Il y a un an, peu après sa nomination à titre de ministre de l’Agriculture, Pierre Paradis avait fait une tournée de reconnaissance dans Brome-Missisquoi, à laquelle la Terre avait participé. Et il s’était arrêté à la ferme biologique du jeune producteur Jean-Martin Fortier, auteur du livre à succès Le Jardinier-maraîcher. © Yvon Laprade

Il y a un an, peu après sa nomination à titre de ministre de l’Agriculture, Pierre Paradis avait fait une tournée de reconnaissance dans Brome-Missisquoi, à laquelle la Terre avait participé. Et il s’était arrêté à la ferme biologique du jeune producteur Jean-Martin Fortier, auteur du livre à succès Le Jardinier-maraîcher. © Yvon Laprade

Québec vire bio et injecte 9 M$

QUÉBEC Les planètes sont « bien alignées » dans le secteur bioalimentaire, assure le ministre de l’Agriculture Pierre Paradis.

Pour « soutenir la prospérité des entreprises » dans ce secteur en croissance, Québec injectera 9 M$ sur 3 ans.

« C’est un virage majeur, a déclaré le ministre, mardi, lors de l’étude des crédits budgétaires touchant l’agriculture. Il y a de l’expansion à prévoir. Les gens sont prêts à nous accompagner. »

Cette aide financière s’inscrit dans la nouvelle Stratégie de croissance du secteur biologique.

Un marché de 400 M$

Le ministre et député de Brome-Missisquoi souhaite que la contribution de l’État permette aux entreprises d’ici d’occuper une plus large place dans ce lucratif marché.
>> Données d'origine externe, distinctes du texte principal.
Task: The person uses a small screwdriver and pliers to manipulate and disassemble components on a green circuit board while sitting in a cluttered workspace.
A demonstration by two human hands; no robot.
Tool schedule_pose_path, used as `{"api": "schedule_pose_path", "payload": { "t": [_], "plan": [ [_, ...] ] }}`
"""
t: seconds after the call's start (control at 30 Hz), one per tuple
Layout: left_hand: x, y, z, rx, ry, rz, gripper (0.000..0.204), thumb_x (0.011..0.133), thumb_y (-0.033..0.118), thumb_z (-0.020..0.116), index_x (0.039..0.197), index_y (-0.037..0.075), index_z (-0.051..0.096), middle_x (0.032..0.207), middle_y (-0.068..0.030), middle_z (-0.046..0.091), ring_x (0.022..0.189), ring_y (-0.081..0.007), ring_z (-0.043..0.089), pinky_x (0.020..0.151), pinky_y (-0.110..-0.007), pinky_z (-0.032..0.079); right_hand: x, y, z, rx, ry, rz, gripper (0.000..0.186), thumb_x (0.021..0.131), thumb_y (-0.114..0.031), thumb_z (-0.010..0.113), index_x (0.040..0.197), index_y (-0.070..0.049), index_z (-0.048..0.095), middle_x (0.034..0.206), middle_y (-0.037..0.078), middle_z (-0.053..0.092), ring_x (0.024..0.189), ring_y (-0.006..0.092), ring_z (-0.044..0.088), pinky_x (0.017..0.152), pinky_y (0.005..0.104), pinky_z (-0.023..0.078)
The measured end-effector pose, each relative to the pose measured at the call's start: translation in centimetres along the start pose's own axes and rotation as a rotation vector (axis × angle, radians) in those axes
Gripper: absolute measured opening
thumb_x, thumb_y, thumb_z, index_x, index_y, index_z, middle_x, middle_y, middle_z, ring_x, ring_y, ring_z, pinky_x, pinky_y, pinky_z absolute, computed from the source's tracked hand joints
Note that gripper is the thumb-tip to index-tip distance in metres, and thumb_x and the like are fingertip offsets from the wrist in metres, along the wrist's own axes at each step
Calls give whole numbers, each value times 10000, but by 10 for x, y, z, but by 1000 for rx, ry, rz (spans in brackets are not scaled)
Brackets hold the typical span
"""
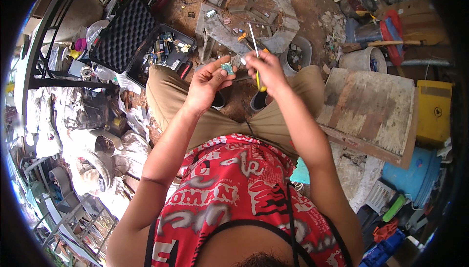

« Le bio, a-t-il soulevé, c’est un marché de 400 M$. Or, seulement 30 % de ce marché est occupé par nos entreprises. »

Pierre Paradis considère que les produits biologiques, c’est « meilleur » pour sa santé, et c’est aussi bénéfique pour la santé économique des agriculteurs.

« J’achète moi-même bio, rappelle-t-il. Et je m’efforce d’acheter des produits québécois. Je vote en quelque sorte avec mon portefeuille. Or, il m’arrive trop fréquemment de devoir acheter des produits bio qui viennent de l’extérieur du Québec. »

Le ministre maintient que le secteur biologique représente « une filière porteuse de vitalité économique pour les régions », en plus de répondre à la demande des consommateurs « en matière de santé, de saine alimentation, de protection de l’environnement, de bien-être animal et d’approvisionnement local ».